Man and the Ape may be very close relatives after all

Studies of Ape DNA have explained a great deal about how the living apes evolved. The Asian apes evolved first. the line of apes leading to gibbons diverged from other apes about fifteen million years ago, whereas orangutans split off about ten million years ago. Neither are closely related to humans.

The African apes evolved more recently, between six and ten million years ago. these apes are the closest living relatives to humans, some taxonomists have even advocated placing humans and the African apes in the same zoological family, the Hominidae. chimpanzees are more closely related to humans than gorillas are, diverging from the ape line less than six million years ago. Because this split was so recent ,the genes of humans and chimpanzees have not had time to evolve many differences. humans are chimpanzees share 98.6% of their nuclear DNA, a level of genetic similarity normally found between sibling species of the same genus. a human hemoglobin molecule differs from its chimpanzee counterpart in only a single amino acid.

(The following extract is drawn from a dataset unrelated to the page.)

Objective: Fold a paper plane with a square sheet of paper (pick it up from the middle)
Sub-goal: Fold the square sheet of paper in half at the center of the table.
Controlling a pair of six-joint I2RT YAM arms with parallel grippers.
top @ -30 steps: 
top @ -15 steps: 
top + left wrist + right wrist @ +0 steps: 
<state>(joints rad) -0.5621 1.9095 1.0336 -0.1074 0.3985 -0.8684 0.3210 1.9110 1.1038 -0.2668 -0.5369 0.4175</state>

Gorilla DNA differs from human DA by about 2.3%. this somewhat greater genetic difference reflects the greater time since gorillas split off from the ape line, some eight million years ago. Sometime after the gorilla lineage diverged, the common ancestor of all hominids split off from the ape line to begin evolutionary journey leading to hominids. fossils of the earliest hominids, described later in the chapter, suggest that the common ancestor of the hominids was more like a chimpanzee than a gorilla. The common ancestor of apes and hominids is thought to have been an arboreal climber. Much of the subsequent evolution of hominids reflected different approaches to locomotion.  Hominids became Bipedal, walking upright, while the apes evolved knuckle-walking, supporting their weight on the back sides of their fingers, monkeys by contrast use the palms of their hands.

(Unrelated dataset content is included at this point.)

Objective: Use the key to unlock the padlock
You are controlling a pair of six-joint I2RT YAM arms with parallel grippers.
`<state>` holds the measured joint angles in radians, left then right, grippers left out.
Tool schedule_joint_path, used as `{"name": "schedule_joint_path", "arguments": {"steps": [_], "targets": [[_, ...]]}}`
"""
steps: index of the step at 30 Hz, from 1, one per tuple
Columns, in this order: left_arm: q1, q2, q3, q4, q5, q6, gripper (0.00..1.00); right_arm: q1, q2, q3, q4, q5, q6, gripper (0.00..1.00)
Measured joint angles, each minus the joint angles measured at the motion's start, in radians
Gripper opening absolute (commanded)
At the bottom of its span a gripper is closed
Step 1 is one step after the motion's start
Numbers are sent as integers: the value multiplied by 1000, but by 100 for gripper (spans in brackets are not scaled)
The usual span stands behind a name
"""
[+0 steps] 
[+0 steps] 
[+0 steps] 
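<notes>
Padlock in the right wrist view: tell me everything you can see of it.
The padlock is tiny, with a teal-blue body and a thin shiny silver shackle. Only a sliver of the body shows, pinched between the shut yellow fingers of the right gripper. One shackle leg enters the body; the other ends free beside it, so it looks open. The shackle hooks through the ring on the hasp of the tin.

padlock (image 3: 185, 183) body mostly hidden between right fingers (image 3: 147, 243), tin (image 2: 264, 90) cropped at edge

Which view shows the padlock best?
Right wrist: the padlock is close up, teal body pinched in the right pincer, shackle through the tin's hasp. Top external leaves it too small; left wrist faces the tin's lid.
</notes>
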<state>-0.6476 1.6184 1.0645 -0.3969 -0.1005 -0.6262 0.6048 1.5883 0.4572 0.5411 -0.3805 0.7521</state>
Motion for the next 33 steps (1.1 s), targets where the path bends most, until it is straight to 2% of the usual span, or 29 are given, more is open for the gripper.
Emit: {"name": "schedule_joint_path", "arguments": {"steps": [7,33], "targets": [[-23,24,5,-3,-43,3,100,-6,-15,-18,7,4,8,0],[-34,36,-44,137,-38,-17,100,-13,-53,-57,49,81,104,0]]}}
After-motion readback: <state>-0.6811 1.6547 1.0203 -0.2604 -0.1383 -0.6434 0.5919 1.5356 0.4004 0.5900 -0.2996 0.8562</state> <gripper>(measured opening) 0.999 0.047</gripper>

Humans depart from apes in several areas of anatomy related to bipedal locomotion. Because humans walk on two legs, their verbal column is more curved than an ape’s and the human spinal cord exists from the bottom rather than the back of the skull. the human pelvis has become broader and more bowl-shaped, with the bones curving forward to center the weight of the body over the legs. the hip, knee, and foot have all changed proportions.

Being Bipedal, humans carry much of the body’s weight on the lower limbs, which constitute 32% to 38% of the body’s weight and are longer than the upper limbs, humans upper limbs do not bear the body’s weight and make up only 7% to 9% of human body weight. African apes walk on all fours, with the upper and lower limbs both bearing the body’s weight, in gorillas, the longer upper limbs account for fourteen percent of to sixteen percent of body weight, the somewhat shorter lower limbs for about eighteen percent.